__Work order__:
What you return should be every line below, word for word, and none of the images.

__Information provided__:
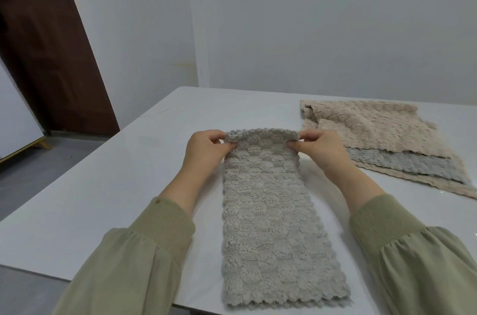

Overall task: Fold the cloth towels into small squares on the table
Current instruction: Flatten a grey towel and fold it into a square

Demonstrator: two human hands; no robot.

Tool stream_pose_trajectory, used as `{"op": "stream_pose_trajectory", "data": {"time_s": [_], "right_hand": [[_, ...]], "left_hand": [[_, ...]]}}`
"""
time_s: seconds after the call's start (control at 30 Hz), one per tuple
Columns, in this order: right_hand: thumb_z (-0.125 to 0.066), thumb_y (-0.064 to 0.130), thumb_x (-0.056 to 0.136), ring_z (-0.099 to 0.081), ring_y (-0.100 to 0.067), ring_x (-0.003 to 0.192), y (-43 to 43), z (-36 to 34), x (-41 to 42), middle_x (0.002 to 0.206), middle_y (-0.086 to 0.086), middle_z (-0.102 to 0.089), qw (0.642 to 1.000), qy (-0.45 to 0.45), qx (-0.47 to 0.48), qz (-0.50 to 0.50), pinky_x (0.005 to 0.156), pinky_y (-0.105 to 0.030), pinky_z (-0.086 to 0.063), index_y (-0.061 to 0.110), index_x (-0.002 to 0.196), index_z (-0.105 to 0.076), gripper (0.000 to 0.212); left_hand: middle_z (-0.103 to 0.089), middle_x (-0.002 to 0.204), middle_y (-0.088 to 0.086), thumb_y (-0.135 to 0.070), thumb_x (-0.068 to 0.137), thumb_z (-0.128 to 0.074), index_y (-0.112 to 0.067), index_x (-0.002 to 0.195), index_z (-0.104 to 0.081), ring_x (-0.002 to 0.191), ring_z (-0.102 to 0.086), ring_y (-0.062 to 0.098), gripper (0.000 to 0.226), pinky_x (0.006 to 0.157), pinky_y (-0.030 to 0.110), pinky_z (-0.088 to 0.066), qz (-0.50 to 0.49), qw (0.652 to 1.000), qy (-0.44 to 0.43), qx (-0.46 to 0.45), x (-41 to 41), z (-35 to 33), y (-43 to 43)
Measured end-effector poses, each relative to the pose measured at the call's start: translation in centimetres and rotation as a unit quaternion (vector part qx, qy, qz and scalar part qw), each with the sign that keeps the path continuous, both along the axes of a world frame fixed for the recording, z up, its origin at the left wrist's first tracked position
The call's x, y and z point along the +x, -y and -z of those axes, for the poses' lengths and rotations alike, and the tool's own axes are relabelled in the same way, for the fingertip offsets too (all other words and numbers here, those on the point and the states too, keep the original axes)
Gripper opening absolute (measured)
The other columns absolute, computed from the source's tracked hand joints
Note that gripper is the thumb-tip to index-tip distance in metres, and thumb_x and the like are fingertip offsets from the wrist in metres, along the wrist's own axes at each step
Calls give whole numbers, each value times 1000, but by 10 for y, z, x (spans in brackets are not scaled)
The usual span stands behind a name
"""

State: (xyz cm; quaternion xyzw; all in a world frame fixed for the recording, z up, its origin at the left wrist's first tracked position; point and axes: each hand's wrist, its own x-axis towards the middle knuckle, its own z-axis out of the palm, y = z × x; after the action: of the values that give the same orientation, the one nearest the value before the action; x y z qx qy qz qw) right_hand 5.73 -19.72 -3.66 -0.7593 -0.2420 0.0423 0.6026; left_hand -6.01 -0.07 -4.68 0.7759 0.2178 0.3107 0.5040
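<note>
The left hand [204, 152] pinches the far left corner of the towel [265, 224] between thumb and curled fingers. The right hand [322, 149] pinches the far right corner the same way. The hands stay apart by the towel's width, thumbs pointing inward at each other and knuckles turned outward. Between them the far edge is raised off the counter [103, 198] in a slight arch.

Both forearms reach forward, one along each side of the towel, and draw closer together toward its far end. The olive sleeves [144, 250] end in ribbed cuffs short of the wrists.

The towel is a grey, fluffy, narrow strip with scalloped edges. Apart from the lifted end it lies flat on the white counter, running lengthwise away from the person, with its near end at the counter's near edge.

Right of the towel's far end lies a loose pile [374, 131] of beige towels with a grey one between them. Whether the right hand touches the pile cannot be told. Far left of the towel, past the counter, stands a dark brown door [46, 56]. A pale wall [284, 17] rises beyond the towel.
</note>
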Motion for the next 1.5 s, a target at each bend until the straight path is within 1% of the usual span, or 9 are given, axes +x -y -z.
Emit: {"op": "stream_pose_trajectory", "data": {"time_s": [0.1, 0.2, 0.4, 0.5, 0.73, 0.9, 1.13, 1.33, 1.5], "right_hand": [[-74, 6, 78, -49, -5, 60, -2, 4, -1, 68, 1, -55, 999, 29, -11, 11, 60, -11, -40, 13, 102, -68, 26], [-68, 18, 84, -51, -13, 102, -10, 21, 0, 109, 0, -56, 988, 113, -96, 45, 89, -25, -40, 19, 122, -58, 39], [-50, 40, 92, -39, -33, 127, -27, 35, 15, 135, -11, -50, 928, 161, -332, 52, 104, -42, -35, 14, 131, -52, 47], [-49, 42, 93, -39, -34, 123, -31, 33, 15, 132, -12, -51, 909, 172, -377, 52, 101, -42, -36, 14, 125, -58, 43], [-68, 13, 81, -54, -16, 89, -30, 25, 6, 85, 3, -60, 970, 175, -166, 33, 78, -27, -39, 21, 75, -61, 13], [-68, 21, 84, -57, -13, 76, -33, 29, 10, 82, 0, -61, 982, 108, -155, 21, 65, -24, -41, 22, 99, -61, 16], [-64, 12, 87, -52, -8, 60, -37, 22, 17, 66, 3, -59, 992, 76, -76, 64, 57, -21, -39, 11, 82, -65, 5], [-67, 13, 83, -54, -11, 58, -39, 19, 23, 63, 0, -61, 980, 76, -164, 88, 56, -21, -42, 4, 74, -70, 12], [-65, 25, 87, -59, -22, 85, -35, 21, 22, 90, -5, -66, 928, 162, -330, 60, 72, -29, -47, 11, 96, -70, 17]], "left_hand": [[-53, 63, -3, -11, 77, -75, -15, 97, -68, 57, -47, 10, 21, 59, 21, -38, 1, 1000, -19, 14, 0, 3, -1], [-59, 99, -1, -16, 82, -69, -24, 130, -51, 86, -57, 15, 52, 83, 31, -48, -4, 994, -69, 80, 3, 13, -4], [-45, 140, 4, -29, 95, -46, -20, 133, -51, 133, -31, 23, 39, 105, 33, -28, 1, 961, -173, 215, 19, 24, -3], [-53, 132, 0, -37, 94, -45, -22, 120, -62, 126, -39, 24, 35, 98, 36, -35, 0, 940, -226, 255, 28, 25, -7], [-57, 107, -3, -27, 83, -68, -26, 79, -58, 113, -48, 19, 10, 91, 30, -37, 32, 980, -122, 151, 31, 21, -13], [-62, 106, 1, -33, 87, -62, -22, 77, -61, 111, -50, 19, 15, 88, 31, -40, 27, 975, -146, 164, 33, 22, -15], [-61, 103, 1, -33, 92, -53, -21, 76, -60, 109, -50, 21, 22, 76, 28, -34, 1, 961, -186, 202, 38, 23, -13], [-60, 98, -2, -34, 88, -58, -24, 68, -59, 107, -53, 21, 23, 78, 31, -42, -6, 962, -195, 192, 41, 23, -16], [-57, 115, 2, -35, 84, -65, -24, 83, -63, 122, -43, 23, 11, 92, 33, -38, -6, 959, -212, 191, 41, 22, -19]]}}
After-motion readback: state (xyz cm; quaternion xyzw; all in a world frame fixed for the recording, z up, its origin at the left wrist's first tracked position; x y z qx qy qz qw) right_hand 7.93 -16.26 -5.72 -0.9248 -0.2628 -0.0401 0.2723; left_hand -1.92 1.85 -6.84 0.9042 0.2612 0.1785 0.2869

__Result of the task__:
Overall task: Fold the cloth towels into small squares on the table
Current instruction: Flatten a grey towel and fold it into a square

Demonstrator: two human hands; no robot.

Tool stream_pose_trajectory, used as `{"op": "stream_pose_trajectory", "data": {"time_s": [_], "right_hand": [[_, ...]], "left_hand": [[_, ...]]}}`
"""
time_s: seconds after the call's start (control at 30 Hz), one per tuple
Columns, in this order: right_hand: thumb_z (-0.125 to 0.066), thumb_y (-0.064 to 0.130), thumb_x (-0.056 to 0.136), ring_z (-0.099 to 0.081), ring_y (-0.100 to 0.067), ring_x (-0.003 to 0.192), y (-43 to 43), z (-36 to 34), x (-41 to 42), middle_x (0.002 to 0.206), middle_y (-0.086 to 0.086), middle_z (-0.102 to 0.089), qw (0.642 to 1.000), qy (-0.45 to 0.45), qx (-0.47 to 0.48), qz (-0.50 to 0.50), pinky_x (0.005 to 0.156), pinky_y (-0.105 to 0.030), pinky_z (-0.086 to 0.063), index_y (-0.061 to 0.110), index_x (-0.002 to 0.196), index_z (-0.105 to 0.076), gripper (0.000 to 0.212); left_hand: middle_z (-0.103 to 0.089), middle_x (-0.002 to 0.204), middle_y (-0.088 to 0.086), thumb_y (-0.135 to 0.070), thumb_x (-0.068 to 0.137), thumb_z (-0.128 to 0.074), index_y (-0.112 to 0.067), index_x (-0.002 to 0.195), index_z (-0.104 to 0.081), ring_x (-0.002 to 0.191), ring_z (-0.102 to 0.086), ring_y (-0.062 to 0.098), gripper (0.000 to 0.226), pinky_x (0.006 to 0.157), pinky_y (-0.030 to 0.110), pinky_z (-0.088 to 0.066), qz (-0.50 to 0.49), qw (0.652 to 1.000), qy (-0.44 to 0.43), qx (-0.46 to 0.45), x (-41 to 41), z (-35 to 33), y (-43 to 43)
Measured end-effector poses, each relative to the pose measured at the call's start: translation in centimetres and rotation as a unit quaternion (vector part qx, qy, qz and scalar part qw), each with the sign that keeps the path continuous, both along the axes of a world frame fixed for the recording, z up, its origin at the left wrist's first tracked position
The call's x, y and z point along the +x, -y and -z of those axes, for the poses' lengths and rotations alike, and the tool's own axes are relabelled in the same way, for the fingertip offsets too (all other words and numbers here, those on the point and the states too, keep the original axes)
Gripper opening absolute (measured)
The other columns absolute, computed from the source's tracked hand joints
Note that gripper is the thumb-tip to index-tip distance in metres, and thumb_x and the like are fingertip offsets from the wrist in metres, along the wrist's own axes at each step
Calls give whole numbers, each value times 1000, but by 10 for y, z, x (spans in brackets are not scaled)
The usual span stands behind a name
"""

State: (xyz cm; quaternion xyzw; all in a world frame fixed for the recording, z up, its origin at the left wrist's first tracked position; point and axes: each hand's wrist, its own x-axis towards the middle knuckle, its own z-axis out of the palm, y = z × x; after the action: of the values that give the same orientation, the one nearest the value before the action; x y z qx qy qz qw) right_hand 5.73 -19.72 -3.66 -0.7593 -0.2420 0.0423 0.6026; left_hand -6.01 -0.07 -4.68 0.7759 0.2178 0.3107 0.5040
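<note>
The left hand [204, 152] pinches the far left corner of the towel [265, 224] between thumb and curled fingers. The right hand [322, 149] pinches the far right corner the same way. The hands stay apart by the towel's width, thumbs pointing inward at each other and knuckles turned outward. Between them the far edge is raised off the counter [103, 198] in a slight arch.

Both forearms reach forward, one along each side of the towel, and draw closer together toward its far end. The olive sleeves [144, 250] end in ribbed cuffs short of the wrists.

The towel is a grey, fluffy, narrow strip with scalloped edges. Apart from the lifted end it lies flat on the white counter, running lengthwise away from the person, with its near end at the counter's near edge.

Right of the towel's far end lies a loose pile [374, 131] of beige towels with a grey one between them. Whether the right hand touches the pile cannot be told. Far left of the towel, past the counter, stands a dark brown door [46, 56]. A pale wall [284, 17] rises beyond the towel.
</note>
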Motion for the next 1.5 s, a target at each bend until the straight path is within 1% of the usual span, or 9 are given, axes +x -y -z.
Emit: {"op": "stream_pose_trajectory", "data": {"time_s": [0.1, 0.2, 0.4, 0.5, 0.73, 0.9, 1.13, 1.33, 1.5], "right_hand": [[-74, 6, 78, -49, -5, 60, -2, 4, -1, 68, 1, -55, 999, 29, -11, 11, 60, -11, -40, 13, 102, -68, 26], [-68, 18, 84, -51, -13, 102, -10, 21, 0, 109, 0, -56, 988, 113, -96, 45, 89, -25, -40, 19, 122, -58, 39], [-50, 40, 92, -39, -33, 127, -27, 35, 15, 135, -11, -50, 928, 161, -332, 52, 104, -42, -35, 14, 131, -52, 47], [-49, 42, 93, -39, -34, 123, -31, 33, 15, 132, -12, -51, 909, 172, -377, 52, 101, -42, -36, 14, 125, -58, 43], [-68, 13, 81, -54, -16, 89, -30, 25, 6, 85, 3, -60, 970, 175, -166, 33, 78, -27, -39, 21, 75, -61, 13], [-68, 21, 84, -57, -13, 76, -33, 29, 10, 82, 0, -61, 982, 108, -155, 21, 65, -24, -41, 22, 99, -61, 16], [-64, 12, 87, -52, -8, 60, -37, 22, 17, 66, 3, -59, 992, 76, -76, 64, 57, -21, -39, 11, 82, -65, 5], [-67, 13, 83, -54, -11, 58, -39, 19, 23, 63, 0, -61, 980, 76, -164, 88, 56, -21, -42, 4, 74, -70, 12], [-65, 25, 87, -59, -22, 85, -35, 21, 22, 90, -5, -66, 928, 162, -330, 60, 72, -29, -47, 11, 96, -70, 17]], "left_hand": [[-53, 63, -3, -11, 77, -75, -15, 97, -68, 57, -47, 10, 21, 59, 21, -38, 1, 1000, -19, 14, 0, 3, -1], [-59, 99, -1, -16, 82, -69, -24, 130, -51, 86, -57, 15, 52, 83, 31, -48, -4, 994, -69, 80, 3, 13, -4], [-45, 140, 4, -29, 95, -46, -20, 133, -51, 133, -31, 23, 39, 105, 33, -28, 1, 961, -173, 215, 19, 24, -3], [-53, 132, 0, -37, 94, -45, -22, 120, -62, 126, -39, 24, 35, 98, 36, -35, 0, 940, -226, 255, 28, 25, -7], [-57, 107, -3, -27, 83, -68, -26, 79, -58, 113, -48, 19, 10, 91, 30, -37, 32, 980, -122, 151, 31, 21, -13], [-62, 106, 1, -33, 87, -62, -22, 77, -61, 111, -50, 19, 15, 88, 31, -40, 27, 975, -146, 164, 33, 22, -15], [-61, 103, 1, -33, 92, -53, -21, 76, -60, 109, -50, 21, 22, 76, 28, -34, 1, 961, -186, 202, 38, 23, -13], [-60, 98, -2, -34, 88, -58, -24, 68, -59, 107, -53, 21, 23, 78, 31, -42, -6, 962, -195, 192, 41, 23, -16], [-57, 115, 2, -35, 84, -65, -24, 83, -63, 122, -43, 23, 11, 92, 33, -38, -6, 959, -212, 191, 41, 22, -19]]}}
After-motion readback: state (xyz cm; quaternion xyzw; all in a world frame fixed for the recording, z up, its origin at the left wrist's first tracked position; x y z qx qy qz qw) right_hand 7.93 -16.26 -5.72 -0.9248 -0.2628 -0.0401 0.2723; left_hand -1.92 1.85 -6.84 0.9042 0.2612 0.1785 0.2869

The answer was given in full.